= Exercise =
Work through the listing below, copying each line that carries the word "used".

= Data for this task =

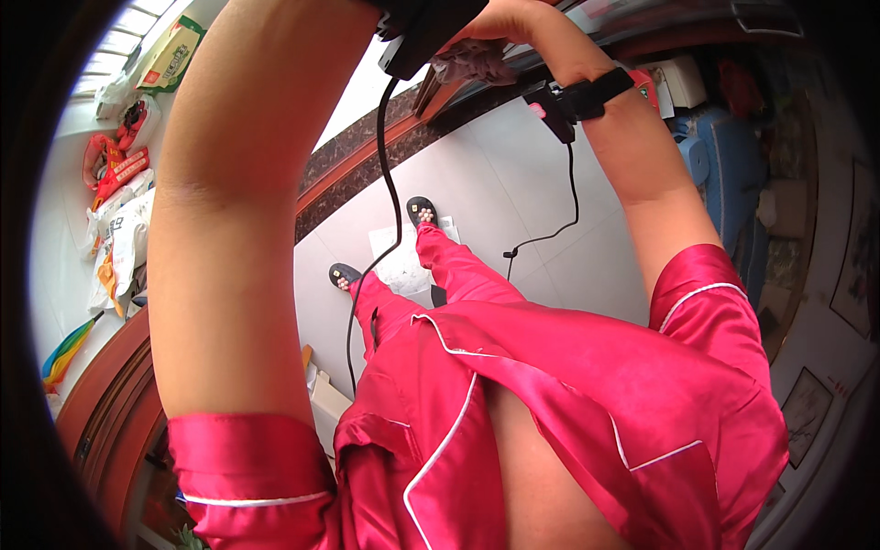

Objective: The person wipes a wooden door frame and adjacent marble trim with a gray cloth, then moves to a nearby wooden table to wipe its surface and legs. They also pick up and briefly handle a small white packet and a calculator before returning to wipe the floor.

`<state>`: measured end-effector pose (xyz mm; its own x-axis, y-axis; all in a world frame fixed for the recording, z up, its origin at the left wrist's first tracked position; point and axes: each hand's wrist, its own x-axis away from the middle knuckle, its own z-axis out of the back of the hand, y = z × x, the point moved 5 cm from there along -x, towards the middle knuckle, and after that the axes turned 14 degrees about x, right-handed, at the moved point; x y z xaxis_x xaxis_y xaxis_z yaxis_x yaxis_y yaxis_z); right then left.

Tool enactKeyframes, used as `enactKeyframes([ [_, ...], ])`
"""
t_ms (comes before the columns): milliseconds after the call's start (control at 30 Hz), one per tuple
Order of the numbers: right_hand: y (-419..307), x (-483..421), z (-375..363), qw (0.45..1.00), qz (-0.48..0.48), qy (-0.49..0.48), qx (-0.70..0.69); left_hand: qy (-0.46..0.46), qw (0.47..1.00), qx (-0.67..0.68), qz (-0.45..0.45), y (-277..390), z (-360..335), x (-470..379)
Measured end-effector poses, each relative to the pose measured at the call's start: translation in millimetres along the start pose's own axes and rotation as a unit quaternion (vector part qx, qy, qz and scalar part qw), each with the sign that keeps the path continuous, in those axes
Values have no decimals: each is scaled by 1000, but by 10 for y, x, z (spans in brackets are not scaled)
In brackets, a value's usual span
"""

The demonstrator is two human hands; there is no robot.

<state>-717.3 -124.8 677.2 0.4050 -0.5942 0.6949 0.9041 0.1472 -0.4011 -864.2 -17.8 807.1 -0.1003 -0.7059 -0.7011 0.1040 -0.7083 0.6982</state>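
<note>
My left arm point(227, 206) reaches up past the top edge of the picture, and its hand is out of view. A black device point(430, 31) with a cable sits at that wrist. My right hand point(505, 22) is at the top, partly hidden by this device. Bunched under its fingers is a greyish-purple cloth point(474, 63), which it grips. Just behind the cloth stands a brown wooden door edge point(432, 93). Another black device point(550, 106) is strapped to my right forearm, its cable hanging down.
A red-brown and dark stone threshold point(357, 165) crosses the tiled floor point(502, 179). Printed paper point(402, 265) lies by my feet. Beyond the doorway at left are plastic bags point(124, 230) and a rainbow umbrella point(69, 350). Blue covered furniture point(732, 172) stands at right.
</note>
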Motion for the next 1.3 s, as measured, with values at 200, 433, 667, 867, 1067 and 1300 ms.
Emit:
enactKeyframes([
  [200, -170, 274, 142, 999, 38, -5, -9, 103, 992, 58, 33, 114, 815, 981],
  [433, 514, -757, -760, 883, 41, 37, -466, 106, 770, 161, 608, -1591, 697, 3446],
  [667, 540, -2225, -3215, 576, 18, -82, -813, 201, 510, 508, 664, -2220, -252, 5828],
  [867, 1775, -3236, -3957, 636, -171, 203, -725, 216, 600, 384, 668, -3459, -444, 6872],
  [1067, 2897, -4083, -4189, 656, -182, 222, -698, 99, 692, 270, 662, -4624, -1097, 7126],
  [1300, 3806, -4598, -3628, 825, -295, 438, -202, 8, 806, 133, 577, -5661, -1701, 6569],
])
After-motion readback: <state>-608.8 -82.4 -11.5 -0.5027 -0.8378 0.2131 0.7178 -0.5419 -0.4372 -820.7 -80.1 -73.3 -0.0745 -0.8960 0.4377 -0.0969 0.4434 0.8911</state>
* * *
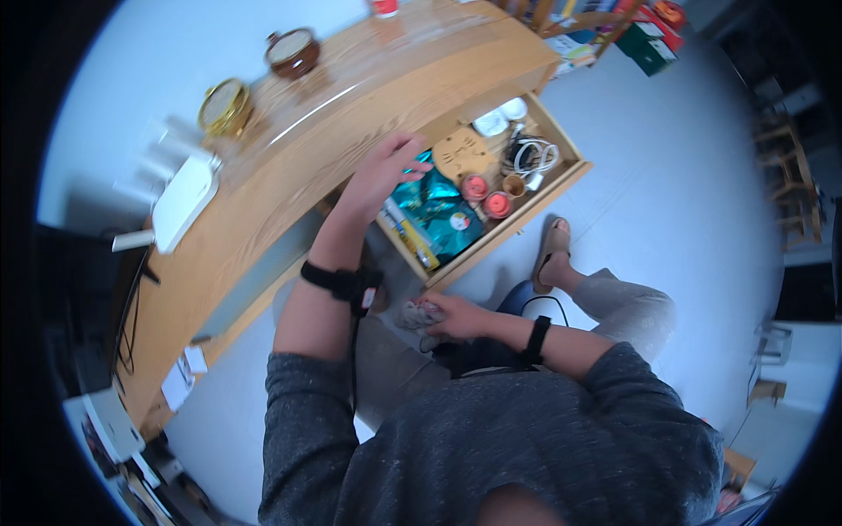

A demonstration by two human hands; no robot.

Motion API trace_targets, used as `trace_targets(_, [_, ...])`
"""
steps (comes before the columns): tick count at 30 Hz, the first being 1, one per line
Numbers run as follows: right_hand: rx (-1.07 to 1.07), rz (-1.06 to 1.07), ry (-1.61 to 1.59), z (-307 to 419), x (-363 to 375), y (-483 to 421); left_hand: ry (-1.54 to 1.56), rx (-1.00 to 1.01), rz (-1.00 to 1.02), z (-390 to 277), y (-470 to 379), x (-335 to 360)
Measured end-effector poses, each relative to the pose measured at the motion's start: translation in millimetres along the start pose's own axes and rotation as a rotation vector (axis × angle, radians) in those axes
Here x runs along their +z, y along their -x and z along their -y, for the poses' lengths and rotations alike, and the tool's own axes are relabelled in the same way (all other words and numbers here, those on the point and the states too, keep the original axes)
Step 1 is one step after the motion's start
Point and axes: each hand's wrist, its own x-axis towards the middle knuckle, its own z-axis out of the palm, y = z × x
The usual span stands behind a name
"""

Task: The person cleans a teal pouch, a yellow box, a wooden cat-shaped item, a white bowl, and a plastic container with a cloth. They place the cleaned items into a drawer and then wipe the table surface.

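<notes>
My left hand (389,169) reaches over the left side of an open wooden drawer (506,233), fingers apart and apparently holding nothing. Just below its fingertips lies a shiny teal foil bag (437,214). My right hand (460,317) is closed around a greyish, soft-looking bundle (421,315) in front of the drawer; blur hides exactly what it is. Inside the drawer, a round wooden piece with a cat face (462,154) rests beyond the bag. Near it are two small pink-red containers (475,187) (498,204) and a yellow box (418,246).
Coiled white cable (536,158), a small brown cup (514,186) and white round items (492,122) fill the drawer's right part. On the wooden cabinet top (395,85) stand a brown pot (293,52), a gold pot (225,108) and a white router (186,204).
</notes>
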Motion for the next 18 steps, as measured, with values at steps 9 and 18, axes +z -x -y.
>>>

= Solution to this exercise =
Tool enactKeyframes, used as `enactKeyframes([ [_, ...], ])`
Motion API trace_targets, used as `trace_targets(_, [_, ...])`

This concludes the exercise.